WHAT YOU SHOULD DO:
Without the pictures, give the listing below again exactly.

GIVEN RECORDS:

● ● ● ●

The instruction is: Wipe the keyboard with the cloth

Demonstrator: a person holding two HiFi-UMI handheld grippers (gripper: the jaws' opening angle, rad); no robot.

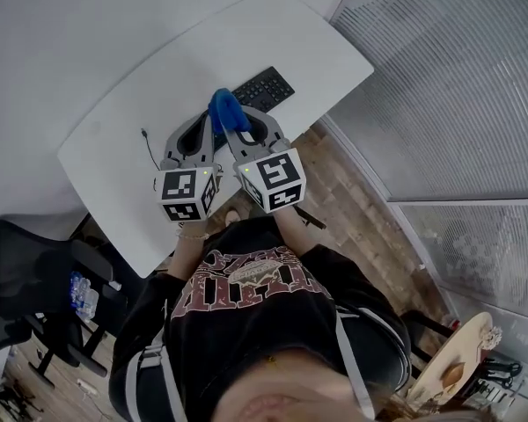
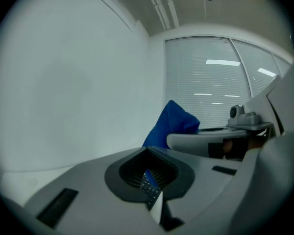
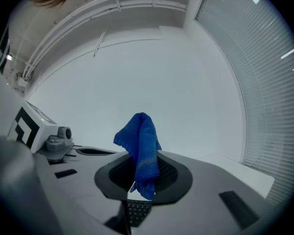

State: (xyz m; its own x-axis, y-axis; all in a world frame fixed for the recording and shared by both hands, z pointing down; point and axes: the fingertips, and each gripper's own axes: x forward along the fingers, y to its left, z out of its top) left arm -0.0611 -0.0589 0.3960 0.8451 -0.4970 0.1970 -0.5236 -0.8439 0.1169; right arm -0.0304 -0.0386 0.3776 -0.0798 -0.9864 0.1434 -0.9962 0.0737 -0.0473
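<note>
A black keyboard (image 1: pixel 262 89) lies on the white table (image 1: pixel 123 121), near its far right edge. My right gripper (image 1: pixel 233 123) is shut on a blue cloth (image 1: pixel 224 108), held up above the keyboard's left end. In the right gripper view the cloth (image 3: pixel 142 143) sticks up out of the shut jaws (image 3: pixel 146 169), and keyboard keys (image 3: pixel 137 210) show below. My left gripper (image 1: pixel 202 121) hovers close beside the right one, shut with nothing in it. In the left gripper view the cloth (image 2: pixel 170 125) rises behind the jaws (image 2: pixel 148 166).
A thin black cable (image 1: pixel 148 148) lies on the table left of the grippers. A black office chair (image 1: pixel 35 297) stands at the lower left. A glass wall with blinds (image 1: pixel 458 86) runs along the right, over a wooden floor (image 1: pixel 352 192).
</note>
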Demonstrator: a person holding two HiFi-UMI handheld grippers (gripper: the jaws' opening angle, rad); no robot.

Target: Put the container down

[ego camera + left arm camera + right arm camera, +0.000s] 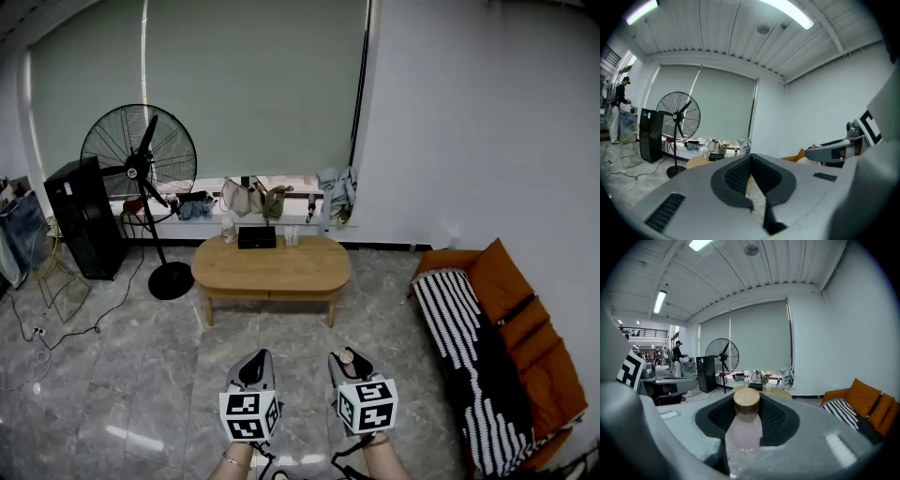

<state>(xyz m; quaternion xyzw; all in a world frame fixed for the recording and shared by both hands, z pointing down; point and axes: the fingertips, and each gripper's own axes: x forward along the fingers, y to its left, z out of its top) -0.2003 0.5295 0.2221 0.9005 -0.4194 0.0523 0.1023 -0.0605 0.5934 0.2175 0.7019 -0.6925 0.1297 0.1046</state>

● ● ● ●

YOUR RESPONSE:
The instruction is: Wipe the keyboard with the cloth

Demonstrator: a person holding two HiFi-UMI handheld grippers (gripper: the jaws' opening angle, rad); no robot.


State: (xyz m; its own x-axis, y-axis; all in a world frame fixed for the recording and shared by both hands, z pointing down; point and axes: the fingertips, and each gripper's own axes: x forward along the fingers, y to its left, z out of its top) left arm -0.0611 -0.0589 0.3960 0.8451 -0.4970 0.1970 -0.5236 -0.8439 0.1169; right arm -0.0304 -0.0386 0.3776 -0.0798 -0.9864 0.1434 -0.9962 0.0737 -0.0473
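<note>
A black keyboard (image 1: pixel 262 89) lies on the white table (image 1: pixel 123 121), near its far right edge. My right gripper (image 1: pixel 233 123) is shut on a blue cloth (image 1: pixel 224 108), held up above the keyboard's left end. In the right gripper view the cloth (image 3: pixel 142 143) sticks up out of the shut jaws (image 3: pixel 146 169), and keyboard keys (image 3: pixel 137 210) show below. My left gripper (image 1: pixel 202 121) hovers close beside the right one, shut with nothing in it. In the left gripper view the cloth (image 2: pixel 170 125) rises behind the jaws (image 2: pixel 148 166).
A thin black cable (image 1: pixel 148 148) lies on the table left of the grippers. A black office chair (image 1: pixel 35 297) stands at the lower left. A glass wall with blinds (image 1: pixel 458 86) runs along the right, over a wooden floor (image 1: pixel 352 192).
</note>
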Demonstrator: a person holding two HiFi-UMI handheld grippers (gripper: the jaws' opening angle, rad); no robot.

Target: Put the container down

[ego camera + left arm camera + right arm camera, +0.000s] 

<state>(xyz m; quaternion xyzw; all in a world frame fixed for the recording and shared by both hands, z pointing down; point and axes: the fingertips, and each gripper's own axes: x forward along the fingers, y to its left, z out of its top) -0.2003 0.5295 0.2221 0.9005 -0.4194 0.0523 0.1023 -0.0605 0.5934 0.2175 0.7019 -0.6925 0.1297 0.1046</state>

There is no more to the output, and the exercise is done.